Scientists in Boston, looking into new optical microscope techniques, have unexpectedly been able to break down MRSA’s surrounding membrane, using blue light.
Scientists from Boston University’s College of Engineering in Massachusetts have announced success at weakening pathogens by using blue light to attack them on a molecular level.
Prof. Cheng and his colleagues happened across blue light’s potential by accident, during experimentation with new optical microscope techniques.
They were using Staphylococcus aureus (S. aureus) as their microscopic subject but soon found it too unstable for their purposes; the microscope’s blue light was bleaching the bacterium’s staphyloxanthin (STX) molecule.
The team was further surprised, and excited, to learn that their photobleaching ultimately caused their entire S. aureus colony to die.
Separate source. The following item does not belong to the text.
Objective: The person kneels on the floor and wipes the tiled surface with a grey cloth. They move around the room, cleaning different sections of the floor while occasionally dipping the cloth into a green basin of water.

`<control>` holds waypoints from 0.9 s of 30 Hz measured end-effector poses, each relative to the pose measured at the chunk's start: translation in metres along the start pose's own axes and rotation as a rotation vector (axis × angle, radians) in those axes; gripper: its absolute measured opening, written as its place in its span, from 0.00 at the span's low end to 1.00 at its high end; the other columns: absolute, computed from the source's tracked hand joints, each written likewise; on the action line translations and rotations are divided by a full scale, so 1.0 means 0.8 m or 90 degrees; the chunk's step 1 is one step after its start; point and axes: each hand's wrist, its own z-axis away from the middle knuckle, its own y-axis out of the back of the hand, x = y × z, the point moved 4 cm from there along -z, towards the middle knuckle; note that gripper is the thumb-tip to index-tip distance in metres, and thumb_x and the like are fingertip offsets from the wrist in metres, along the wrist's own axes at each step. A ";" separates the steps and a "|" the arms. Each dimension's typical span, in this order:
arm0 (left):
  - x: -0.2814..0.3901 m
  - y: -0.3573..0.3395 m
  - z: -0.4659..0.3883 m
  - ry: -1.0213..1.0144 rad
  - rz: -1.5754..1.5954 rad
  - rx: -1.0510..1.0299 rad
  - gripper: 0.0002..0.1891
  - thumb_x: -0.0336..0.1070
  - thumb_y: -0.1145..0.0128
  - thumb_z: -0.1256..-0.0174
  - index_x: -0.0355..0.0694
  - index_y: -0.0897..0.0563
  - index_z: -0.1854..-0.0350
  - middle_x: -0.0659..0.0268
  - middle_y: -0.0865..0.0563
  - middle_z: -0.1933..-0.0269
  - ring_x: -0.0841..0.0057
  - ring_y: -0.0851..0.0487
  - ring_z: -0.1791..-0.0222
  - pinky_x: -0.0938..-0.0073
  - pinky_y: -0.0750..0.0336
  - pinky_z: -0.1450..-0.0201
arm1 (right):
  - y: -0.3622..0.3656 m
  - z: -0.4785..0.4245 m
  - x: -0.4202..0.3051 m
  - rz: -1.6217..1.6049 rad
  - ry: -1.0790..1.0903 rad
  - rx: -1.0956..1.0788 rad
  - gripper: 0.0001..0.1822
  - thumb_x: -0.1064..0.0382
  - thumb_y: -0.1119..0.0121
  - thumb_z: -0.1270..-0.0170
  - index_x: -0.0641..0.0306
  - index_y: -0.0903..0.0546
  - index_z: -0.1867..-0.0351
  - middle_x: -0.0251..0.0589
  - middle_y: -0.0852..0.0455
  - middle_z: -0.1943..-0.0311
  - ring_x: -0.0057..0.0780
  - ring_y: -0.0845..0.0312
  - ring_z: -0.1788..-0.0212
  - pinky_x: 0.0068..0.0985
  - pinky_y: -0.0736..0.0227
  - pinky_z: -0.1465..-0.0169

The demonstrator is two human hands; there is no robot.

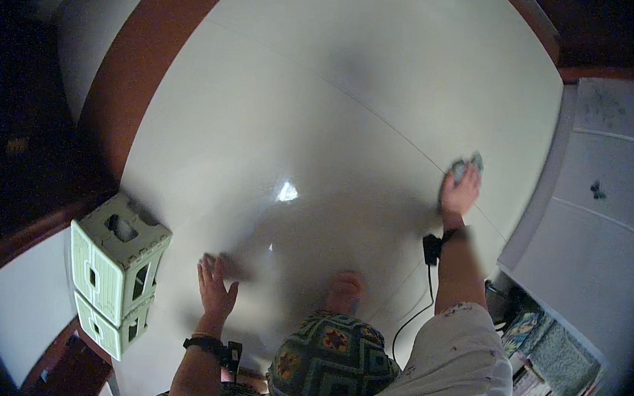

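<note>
My right hand (460, 195) is pressed over a crumpled grey-green cloth (477, 160) on the glossy pale tiled floor (278, 121), close to a tile seam. Part of the cloth is hidden under the palm and fingers. My left hand (215, 291) is at lower left, palm down with the thumb spread. It holds nothing that I can see, and whether it touches the floor I cannot tell. Each wrist wears a dark strap with a small black box, and a cable (431, 298) hangs from the right one. A bent knee in patterned trousers (331, 363) and a blurred foot (344, 291) are between my arms.
Two pale green plastic folding step stools (97, 269) stand at the left by a reddish-brown border (137, 58). Along the right side are white panels (602, 166) with a small dark motif. Open storage with a grey folded textile (558, 355) is at lower right.
</note>
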 end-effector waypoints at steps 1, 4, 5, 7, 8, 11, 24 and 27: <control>0.014 0.003 -0.014 -0.008 -0.006 0.055 0.42 0.40 0.32 0.52 0.41 0.39 0.33 0.39 0.46 0.31 0.45 0.52 0.29 0.49 0.54 0.29 | 0.010 0.029 0.040 0.031 -0.050 0.013 0.31 0.53 0.47 0.40 0.65 0.34 0.37 0.54 0.34 0.37 0.53 0.41 0.35 0.41 0.44 0.34; 0.039 0.041 -0.070 -0.014 -0.027 0.101 0.45 0.42 0.30 0.54 0.44 0.41 0.31 0.40 0.49 0.30 0.40 0.52 0.30 0.44 0.49 0.32 | 0.039 0.099 0.040 0.152 -0.219 -0.234 0.27 0.53 0.53 0.34 0.65 0.34 0.37 0.52 0.31 0.38 0.49 0.39 0.35 0.40 0.43 0.34; 0.041 0.056 -0.088 -0.001 -0.046 0.117 0.46 0.43 0.30 0.54 0.45 0.42 0.31 0.40 0.50 0.30 0.39 0.52 0.30 0.42 0.47 0.33 | 0.046 0.111 0.026 0.316 -0.182 -0.431 0.26 0.53 0.55 0.32 0.64 0.34 0.37 0.51 0.31 0.39 0.46 0.38 0.35 0.41 0.43 0.34; 0.098 0.058 -0.151 0.026 -0.072 0.063 0.48 0.46 0.30 0.54 0.46 0.44 0.30 0.39 0.52 0.30 0.37 0.54 0.30 0.38 0.46 0.35 | -0.014 0.136 0.133 0.300 -0.133 -0.065 0.26 0.52 0.53 0.32 0.64 0.33 0.38 0.51 0.30 0.39 0.44 0.36 0.36 0.41 0.43 0.34; 0.123 0.057 -0.177 0.045 -0.089 0.036 0.49 0.47 0.30 0.53 0.47 0.45 0.29 0.39 0.52 0.30 0.36 0.55 0.30 0.35 0.46 0.36 | -0.029 0.141 0.174 0.320 -0.060 0.111 0.26 0.52 0.53 0.32 0.64 0.33 0.38 0.50 0.29 0.40 0.42 0.36 0.36 0.42 0.43 0.34; 0.154 0.055 -0.204 0.088 -0.117 -0.084 0.51 0.53 0.31 0.53 0.47 0.48 0.29 0.39 0.56 0.29 0.34 0.59 0.30 0.32 0.46 0.38 | -0.075 0.111 0.184 0.650 0.075 0.257 0.28 0.50 0.48 0.34 0.65 0.33 0.38 0.50 0.27 0.42 0.40 0.35 0.37 0.38 0.43 0.34; 0.128 0.047 -0.201 0.043 -0.191 -0.138 0.58 0.60 0.30 0.59 0.39 0.51 0.29 0.32 0.59 0.31 0.26 0.59 0.33 0.32 0.39 0.42 | -0.069 -0.181 -0.247 -0.092 0.144 -0.070 0.35 0.47 0.43 0.44 0.61 0.33 0.37 0.49 0.37 0.34 0.55 0.50 0.31 0.53 0.55 0.32; 0.116 0.064 -0.201 0.032 -0.226 -0.309 0.56 0.60 0.35 0.52 0.37 0.54 0.28 0.33 0.55 0.31 0.31 0.56 0.32 0.43 0.48 0.32 | -0.056 -0.180 -0.264 -0.104 0.115 -0.149 0.34 0.47 0.44 0.45 0.62 0.31 0.38 0.50 0.37 0.34 0.56 0.50 0.31 0.53 0.56 0.32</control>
Being able to kill S. aureus is no small thing.
S. aureus is arguably the clearest harbinger of an imminent postantibiotic era.
Methicillin-resistant S. aureus (MRSA) causes skin and soft tissue infections, sepsis, and pneumonia.
Methicillin was the first antibiotic to fail against MRSA, and the bacterium has since become extremely difficult to treat with other antibiotics, as well.
According to the Centers for Disease Control and Prevention (CDC), MRSA is responsible for many of the 2.8 million antibiotic resistant infections, and the 35,000 resulting deaths each year in the United States.
Further study revealed that when the microscope’s blue light photons broke down STX, small openings appeared all over the membranes protecting the MRSA cells, and 90% of the colony died.
However, when dealing with a fast-moving bacterium like MRSA, that is not enough: Within half-an-hour, the cells were dividing again.
Thus, blue light photolysis looks to be the first strike in a one-two punch that can take out antibiotic resistant pathogens.
Part of what makes blue light photolysis so attractive, as a therapy, is that it does not damage normal cells.